In one-hop question answering, also known as machine reading comprehension, answers span can be derived from a single paragraph. Numerous neural models have been proposed (Seo et al. (2017), Chen et al. (2017), Clark & Gardner (2018), Feldman & El-Yaniv (2019)) and achieved admirable performances on several different data sets, such as SQuAD(Rajpurkar et al. (2016), Rajpurkar et al. (2018)) and TriviaQA(Joshi et al. (2017)). in such task, language models have been proved to performed better than human after the release of BERT(Devlin et al. (2019)), a lot of excellent works blowout likes Retro-Reader on ALBERT(Zhang et al. (2020)), XLNet + SG-Net Verifier (Zhang et al. (2019)), or just fine-tuning pre-trained language model like ALBERT (Lan et al. (2019)).

Naturally, Extending language models’ reading capacity to multi-hop question answering is a challenging problem. WikiHop (Welbl et al. (2018)), ComplexWebQuestions (Talmor & Berant (2018)) and HotpotQA(Yang et al. (2018)) are popular multi-hop reasoning data sets. These data sets require multi-hop reasoning over multiple supporting documents to find the answer. An example from HotpotQA is illustrated in 1. In order to correctly answer the question (“The director of the romantic comedy ‘Big Stone Gap’ is based in what New York city”), the model first needs to identify P1 as a relevant paragraph, whose title contains keywords that appear in the question (“Big Stone Gap”). S1, the first sentence of P1, is then verified as supporting facts, which leads to the next-hop paragraph P2. From P2, the span “Greenwich Village, New York City” is selected as the predicted answer.

Question: What city is the band that recorded Renegade from? Paragraph 1, Renegade (Styx song): ”Renegade” is a 1979 hit song recorded by the American rock band Styx. Paragraph 2, Styx (band): Styx is an American rock band from Chicago that formed in 1972 and became famous for its albums released in the late 1970s and early 1980s. Answer: Chicago Supporting facts: [[’Renegade (Styx song)’, 0], [’Styx (band)’, 0]]

Figure 1: An example from HotpotQA. Under line denotes the bridge entity (unlabeled). “Supporting facts” is the original format in data set.

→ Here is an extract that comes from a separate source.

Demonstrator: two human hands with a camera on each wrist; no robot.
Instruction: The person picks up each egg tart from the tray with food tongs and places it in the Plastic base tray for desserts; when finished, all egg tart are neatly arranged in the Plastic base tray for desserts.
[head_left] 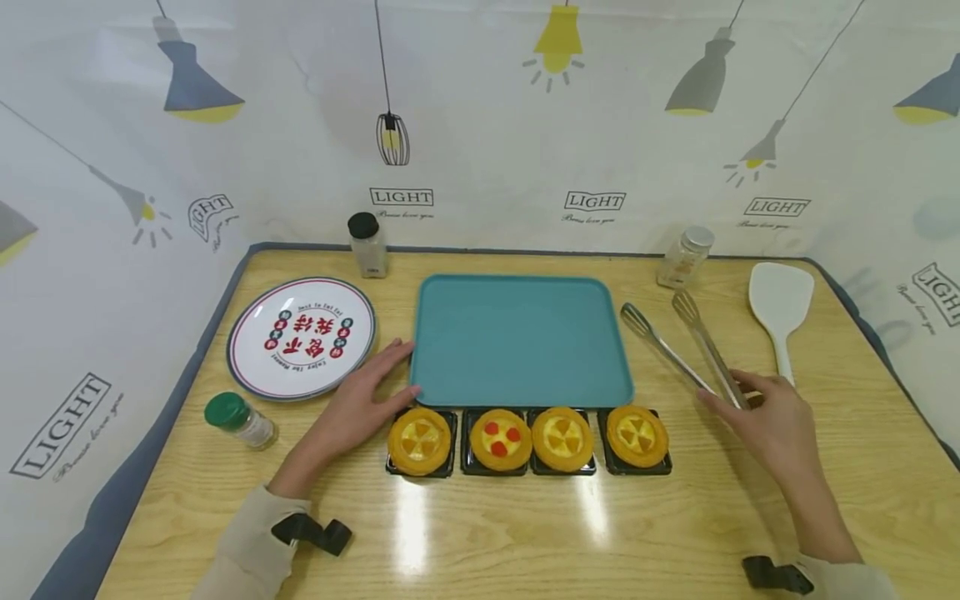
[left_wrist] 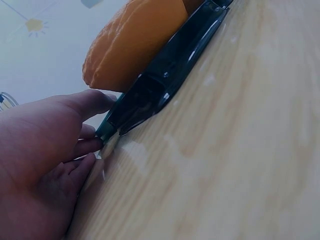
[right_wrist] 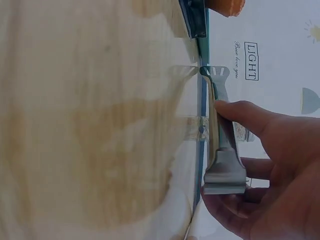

Most existing studies solve the multi-hop task in two directions. The first direction focuses on applying or adapting previous frame work that are successful in single-hop QA tasks to multi-hop QA tasks(e.g. Dhingra et al. (2018), Nishida et al. (2019), Zhong et al. (2019)).

The other direction treats the connectivity of Graph Neural Networks (GNN) as reasoning chain so that multi-hop task is convert to path choosing(or sub-graph) problem or node classifying problem. many prominent works followed this direction (Cao et al. (2019), De Cao et al. (2019), Tu et al. (2019), Ding et al. (2019), Qiu et al. (2019), Asai et al. (2019)). obviously, Graph neural networks have demonstrated their promising potential in many recent works.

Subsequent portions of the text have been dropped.